There are many companies offering ‘wheatgrass kits’ containing everything needed to start growing wheatgrass, but supplies can be found separately at most garden centers. Here’s what to buy:

Supplies Needed to Grow Wheatgrass

Organic Hard Wheat Berries: Found at a natural food store, local wheatgrass grower or through mail order or an internet company. Either hard winter or hard spring wheat berries is fine. For a flat size growing tray, approximately 1-1/2 to 2 cups wheat berries are needed.

Growing Trays: Also called seeding trays can be found at any garden store. Growing trays are approximately 11×21 inches but come in various sizes. Choose the sizes that accommodate available space. If growing wheatgrass indoors make sure there are no holes in the bottom of the tray to avoid leaks in the home or choose one with a drip tray attachment.

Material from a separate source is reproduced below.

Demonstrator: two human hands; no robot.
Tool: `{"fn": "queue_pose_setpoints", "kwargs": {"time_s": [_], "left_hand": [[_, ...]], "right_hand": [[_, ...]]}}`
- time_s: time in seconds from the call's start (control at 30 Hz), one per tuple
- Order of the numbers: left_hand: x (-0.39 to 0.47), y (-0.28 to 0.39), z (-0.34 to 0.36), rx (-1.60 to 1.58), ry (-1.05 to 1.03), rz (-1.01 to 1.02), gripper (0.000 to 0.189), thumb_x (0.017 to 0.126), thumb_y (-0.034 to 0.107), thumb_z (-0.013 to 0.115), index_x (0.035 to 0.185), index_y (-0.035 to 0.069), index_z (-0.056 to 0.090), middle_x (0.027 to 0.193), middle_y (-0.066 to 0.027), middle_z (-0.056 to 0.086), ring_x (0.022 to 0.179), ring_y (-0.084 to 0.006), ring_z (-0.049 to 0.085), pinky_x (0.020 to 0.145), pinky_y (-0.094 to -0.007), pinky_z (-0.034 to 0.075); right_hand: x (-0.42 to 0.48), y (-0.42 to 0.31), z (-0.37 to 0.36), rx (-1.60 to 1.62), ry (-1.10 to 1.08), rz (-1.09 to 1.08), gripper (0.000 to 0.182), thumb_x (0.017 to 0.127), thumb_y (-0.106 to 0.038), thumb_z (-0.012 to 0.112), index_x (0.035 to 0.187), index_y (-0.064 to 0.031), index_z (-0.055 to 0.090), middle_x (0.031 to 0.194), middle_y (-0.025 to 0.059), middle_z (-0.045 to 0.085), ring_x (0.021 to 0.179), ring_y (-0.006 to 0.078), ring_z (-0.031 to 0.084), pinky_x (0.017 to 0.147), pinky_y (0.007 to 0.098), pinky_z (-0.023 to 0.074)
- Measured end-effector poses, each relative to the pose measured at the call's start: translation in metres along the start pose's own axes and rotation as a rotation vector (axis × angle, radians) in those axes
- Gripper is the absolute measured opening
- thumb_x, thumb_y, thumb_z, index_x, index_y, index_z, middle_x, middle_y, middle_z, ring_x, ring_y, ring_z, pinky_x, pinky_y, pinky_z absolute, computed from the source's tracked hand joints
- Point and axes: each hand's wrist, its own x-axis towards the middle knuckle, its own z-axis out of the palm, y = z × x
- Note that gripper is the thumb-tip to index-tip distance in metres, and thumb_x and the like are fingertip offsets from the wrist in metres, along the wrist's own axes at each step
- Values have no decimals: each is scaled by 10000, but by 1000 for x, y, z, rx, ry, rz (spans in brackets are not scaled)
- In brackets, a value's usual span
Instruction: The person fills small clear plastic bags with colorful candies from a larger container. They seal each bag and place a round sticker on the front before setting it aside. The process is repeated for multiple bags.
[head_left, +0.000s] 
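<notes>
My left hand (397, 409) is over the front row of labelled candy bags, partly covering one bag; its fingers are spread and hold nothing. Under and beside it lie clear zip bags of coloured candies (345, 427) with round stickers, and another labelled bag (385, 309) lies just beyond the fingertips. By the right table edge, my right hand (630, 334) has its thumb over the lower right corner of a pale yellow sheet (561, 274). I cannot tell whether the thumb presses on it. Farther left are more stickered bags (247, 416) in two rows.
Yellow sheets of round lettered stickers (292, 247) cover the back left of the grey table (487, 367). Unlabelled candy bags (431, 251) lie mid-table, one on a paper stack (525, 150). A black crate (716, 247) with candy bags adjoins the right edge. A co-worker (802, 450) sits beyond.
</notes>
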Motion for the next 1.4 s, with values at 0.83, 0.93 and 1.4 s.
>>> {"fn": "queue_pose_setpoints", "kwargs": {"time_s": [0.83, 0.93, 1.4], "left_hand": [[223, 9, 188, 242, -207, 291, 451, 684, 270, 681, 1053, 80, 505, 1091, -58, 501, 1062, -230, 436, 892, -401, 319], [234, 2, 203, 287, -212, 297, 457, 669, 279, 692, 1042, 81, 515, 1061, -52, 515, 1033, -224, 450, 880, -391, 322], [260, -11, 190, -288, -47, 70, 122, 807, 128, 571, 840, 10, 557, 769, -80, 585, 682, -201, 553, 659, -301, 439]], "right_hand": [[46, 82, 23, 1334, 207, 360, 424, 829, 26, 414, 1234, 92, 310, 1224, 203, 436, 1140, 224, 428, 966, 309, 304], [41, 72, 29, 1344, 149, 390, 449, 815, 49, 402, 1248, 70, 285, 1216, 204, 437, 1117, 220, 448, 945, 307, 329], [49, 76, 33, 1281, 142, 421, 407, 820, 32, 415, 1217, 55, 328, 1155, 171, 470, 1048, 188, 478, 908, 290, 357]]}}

Soil: Wheatgrass likes light, airy soil. The best mixture is 50% peat moss, 40% organic topsoil and 10% vermiculite or pearlite. Bagged potting soil is available in these percentages (or close to it) at most garden stores. Azomite is an organic fertilizer powder that improves the texture and nutrition of soil and can help prevent mold. It’s not necessary but beneficial.

Sprouting Jar: Readily available at garden stores. These are plastic containers with an attachable drainage lid for soaking, rinsing and draining water from the sprouting seeds. They are convenient but not necessary. Wheatgrass Seeds can be sprouted in a glass jar or plastic container and drained with a small-holed colander.

How to Grow Wheatgrass

Sprouting Wheatgrass Seed: Sprout 1-1/2 to 2 cups of seed for a seeding tray that measures 11×21 inches. One of the easiest ways to sprout wheatgrass seed is in a sprouting jar or some other container. After rinsing them thoroughly, cover them with twice the amount of water and soak overnight or at least 12 hours. If the seeds haven’t sprouted in that time, drain water, rinse well and cover with water to sit again. Once the seeds have sprouted 1/4 inch tails, they are ready to plant.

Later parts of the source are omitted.